───── RECORDS FOR THIS TASK ─────

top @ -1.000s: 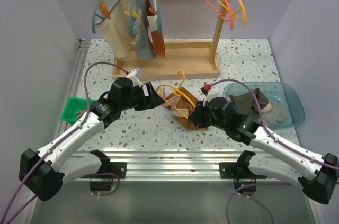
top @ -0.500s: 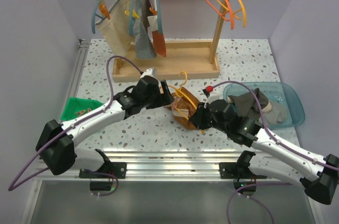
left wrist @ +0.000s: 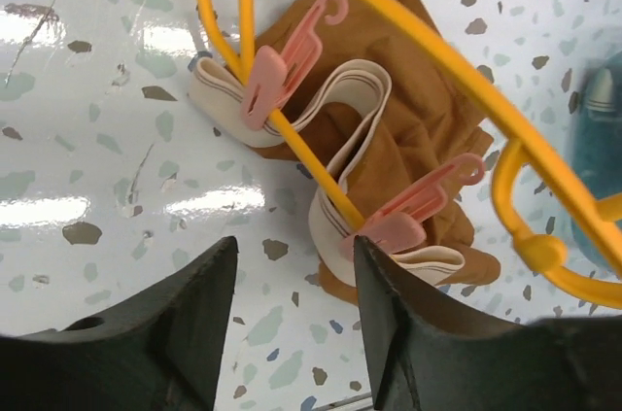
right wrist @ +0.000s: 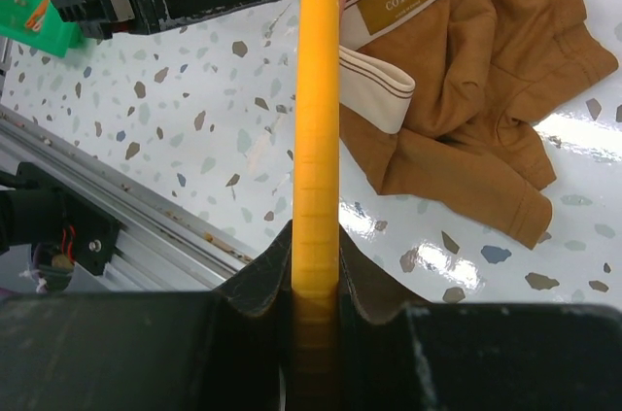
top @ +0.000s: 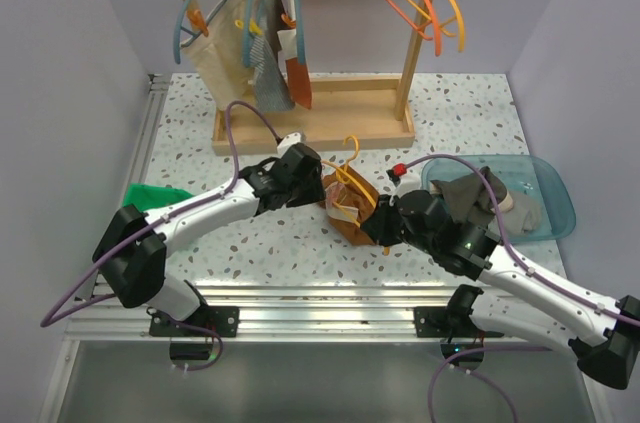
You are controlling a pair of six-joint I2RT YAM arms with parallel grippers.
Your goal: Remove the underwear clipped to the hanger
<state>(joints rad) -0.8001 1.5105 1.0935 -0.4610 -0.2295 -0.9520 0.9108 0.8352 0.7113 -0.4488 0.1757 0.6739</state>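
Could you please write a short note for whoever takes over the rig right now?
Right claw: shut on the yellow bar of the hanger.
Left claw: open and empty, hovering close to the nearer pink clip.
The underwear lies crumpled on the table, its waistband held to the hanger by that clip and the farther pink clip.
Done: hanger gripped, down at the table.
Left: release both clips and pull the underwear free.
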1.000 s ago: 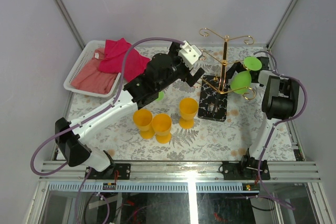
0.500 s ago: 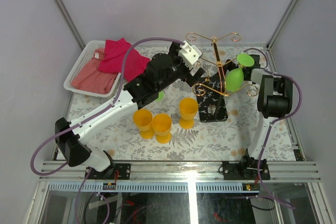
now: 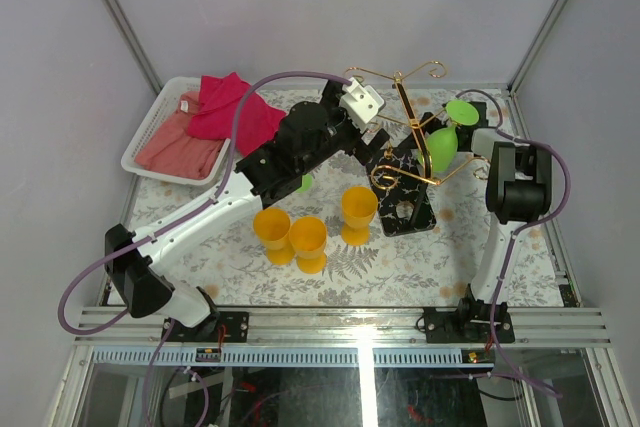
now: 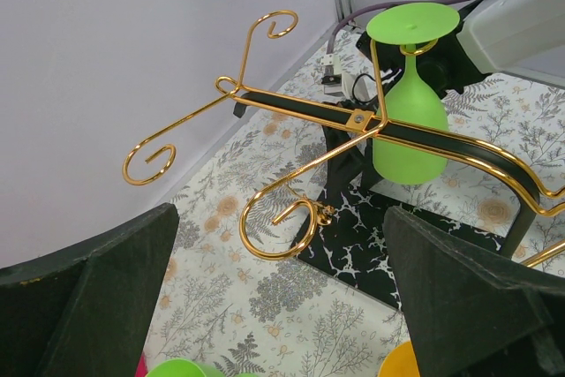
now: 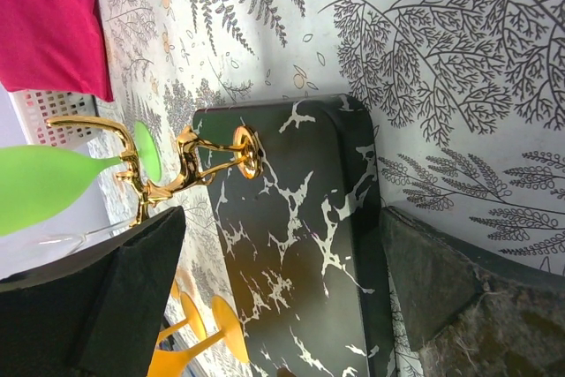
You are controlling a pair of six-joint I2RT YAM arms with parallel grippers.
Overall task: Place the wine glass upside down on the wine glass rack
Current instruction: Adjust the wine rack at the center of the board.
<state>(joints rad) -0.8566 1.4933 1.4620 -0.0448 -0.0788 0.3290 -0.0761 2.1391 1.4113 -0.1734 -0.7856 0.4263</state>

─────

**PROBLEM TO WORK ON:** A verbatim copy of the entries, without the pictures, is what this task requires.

**RESPONSE TO THE TASK:**
top @ -1.000s: 
top @ -0.500s: 
left wrist @ +0.000s: 
right wrist @ +0.000s: 
top @ +0.000s: 
You are controlling a pair of six-joint I2RT YAM arms with parallel grippers.
Your goal: Remove the underwear clipped to the hanger
<state>(joints rad) -0.8001 1.5105 1.0935 -0.4610 -0.2295 -0.9520 0.9108 0.8352 0.7113 -0.4488 0.1757 0.6739</state>
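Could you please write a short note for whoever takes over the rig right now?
Right claw: shut on the yellow bar of the hanger.
Left claw: open and empty, hovering close to the nearer pink clip.
The underwear lies crumpled on the table, its waistband held to the hanger by that clip and the farther pink clip.
Done: hanger gripped, down at the table.
Left: release both clips and pull the underwear free.
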1.000 s ago: 
0.500 s ago: 
now: 
now: 
now: 
You are controlling a pair of six-joint I2RT YAM arms with parallel grippers.
Overall task: Place the wine glass upside down on the wine glass rack
Current instruction: Adjust the wine rack at the center of the board.
<state>(joints rad) -0.8566 1.4933 1.4620 -0.0448 -0.0788 0.3290 -0.0761 2.1391 1.4113 -0.1734 -0.7856 0.4263</state>

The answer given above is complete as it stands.